Stock selection is the best source of excess return.
A focus on high quality businesses with attractive valuations minimizes forecasting errors and enhances returns.
Quantitative tools are valuable, high impact first step to narrow the broad stock universe down to an attractive subset, and provide objective inputs throughout the process.
Qualitative company analysis is a crucial and dominant part of an investment process seeking a differentiated view.
Portfolios need to be diversified enough to deliver return characteristics that correlate to clients’ mandates and concentrated enough to be able to generate meaningful excess returns.
OUR Top Ranked
Research and Decision Making
Stock selection is the primary alpha driver for Redwood portfolios.

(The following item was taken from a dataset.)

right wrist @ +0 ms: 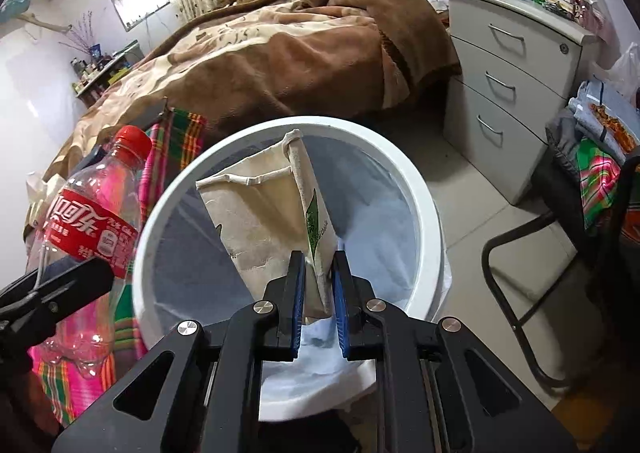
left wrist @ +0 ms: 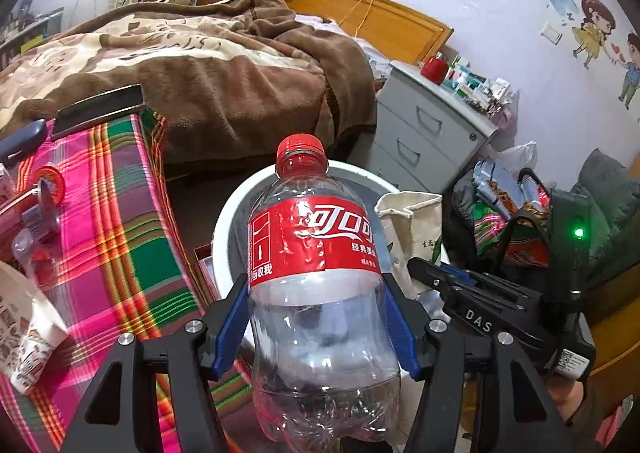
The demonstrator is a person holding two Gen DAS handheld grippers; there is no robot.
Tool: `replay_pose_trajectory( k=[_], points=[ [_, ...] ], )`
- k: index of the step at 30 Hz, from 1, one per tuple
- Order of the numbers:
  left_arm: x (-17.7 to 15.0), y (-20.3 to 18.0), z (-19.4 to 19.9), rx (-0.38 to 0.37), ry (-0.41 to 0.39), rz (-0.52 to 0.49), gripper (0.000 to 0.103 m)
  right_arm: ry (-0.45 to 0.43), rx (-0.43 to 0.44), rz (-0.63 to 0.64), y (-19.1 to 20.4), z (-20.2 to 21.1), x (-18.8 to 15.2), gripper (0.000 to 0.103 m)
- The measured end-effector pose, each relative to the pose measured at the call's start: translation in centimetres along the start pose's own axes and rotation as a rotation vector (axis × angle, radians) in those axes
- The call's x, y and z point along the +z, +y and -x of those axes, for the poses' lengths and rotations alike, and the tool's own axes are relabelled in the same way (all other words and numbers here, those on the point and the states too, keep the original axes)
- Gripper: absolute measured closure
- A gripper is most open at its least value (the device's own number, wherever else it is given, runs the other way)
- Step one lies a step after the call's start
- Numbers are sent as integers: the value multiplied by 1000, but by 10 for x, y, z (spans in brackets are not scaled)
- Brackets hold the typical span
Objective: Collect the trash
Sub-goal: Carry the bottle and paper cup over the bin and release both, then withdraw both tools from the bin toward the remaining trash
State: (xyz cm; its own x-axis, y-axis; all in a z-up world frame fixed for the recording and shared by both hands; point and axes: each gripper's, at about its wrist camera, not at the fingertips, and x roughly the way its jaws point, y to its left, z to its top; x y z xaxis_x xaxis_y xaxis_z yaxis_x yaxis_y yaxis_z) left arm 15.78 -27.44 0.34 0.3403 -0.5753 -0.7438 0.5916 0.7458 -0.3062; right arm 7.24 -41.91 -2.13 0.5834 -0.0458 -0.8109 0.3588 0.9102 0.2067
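An empty clear cola bottle (left wrist: 312,237) with a red cap and red label stands upright between the blue pads of my left gripper (left wrist: 316,293), which is shut on its lower body. Behind it is a white bin (left wrist: 228,221). In the right wrist view my right gripper (right wrist: 318,257) is shut on the bottom edge of a beige paper bag (right wrist: 256,221), held over the open white-lined bin (right wrist: 424,213). The bottle (right wrist: 92,229) hangs just left of the bin rim in the left gripper (right wrist: 92,273). The right gripper (left wrist: 420,269) and bag (left wrist: 412,225) show right of the bottle.
A pink and green plaid cloth (left wrist: 120,213) at the left carries a paper cup (left wrist: 32,333) and small items. A bed with a brown blanket (right wrist: 300,53) lies behind the bin. A grey drawer cabinet (right wrist: 512,93) and a black chair (right wrist: 520,245) piled with clothes stand to the right.
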Motion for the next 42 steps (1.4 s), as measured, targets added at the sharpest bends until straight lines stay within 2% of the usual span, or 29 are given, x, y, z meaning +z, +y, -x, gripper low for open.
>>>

We use a fully proprietary and dynamic, multi-factor, quantitative model to rank each stock in the investment universe. The investment team then concentrates qualitative research on the stocks ranked highest in the model as companies with these characteristics have historically outperformed the universe. The team’s research focuses on identifying and understanding the critical variables and the catalysts that generate outperformance. Each investment must have the following characteristics: a Redwood earnings forecast that exceeds that of the earnings consensus estimate and a stock that has strong fundamentals, an attractive valuation, and high quality characteristics.
Portfolio construction is the combination of selecting high conviction stocks with the desire to control absolute and relative risk - an important component to generating consistent returns. Our goal is to be optimally diversified – which means concentrated enough to provide the opportunity to generate meaningful excess returns, while being diversified enough to deliver returns which correlate to the return expectations our client’s assumed in making this allocation. We are aware of the benchmark and are sensitive to significant relative under and over-weights, however, we never own neutral conviction stocks simply to control benchmark risk.
The Investment Team continuously monitors the fundamental characteristics of all holdings as well as its ranking within our quantitative model. If the quantitative rank deteriorates, or questions develop about the fundamentals, the stock is placed on a “watch list” for intensive scrutiny. Redwood sells stocks primarily for two reasons: First, a deterioration of a stock's ranking confirmed by qualitative research. This can be caused by: earnings disappointments or unattractive valuation. Second, when our research uncovers company specific warning signs that could cause underperformance. Examples include: deviation from business strategy, senior management turnover, change in competitive position, and legal and ethical breaches.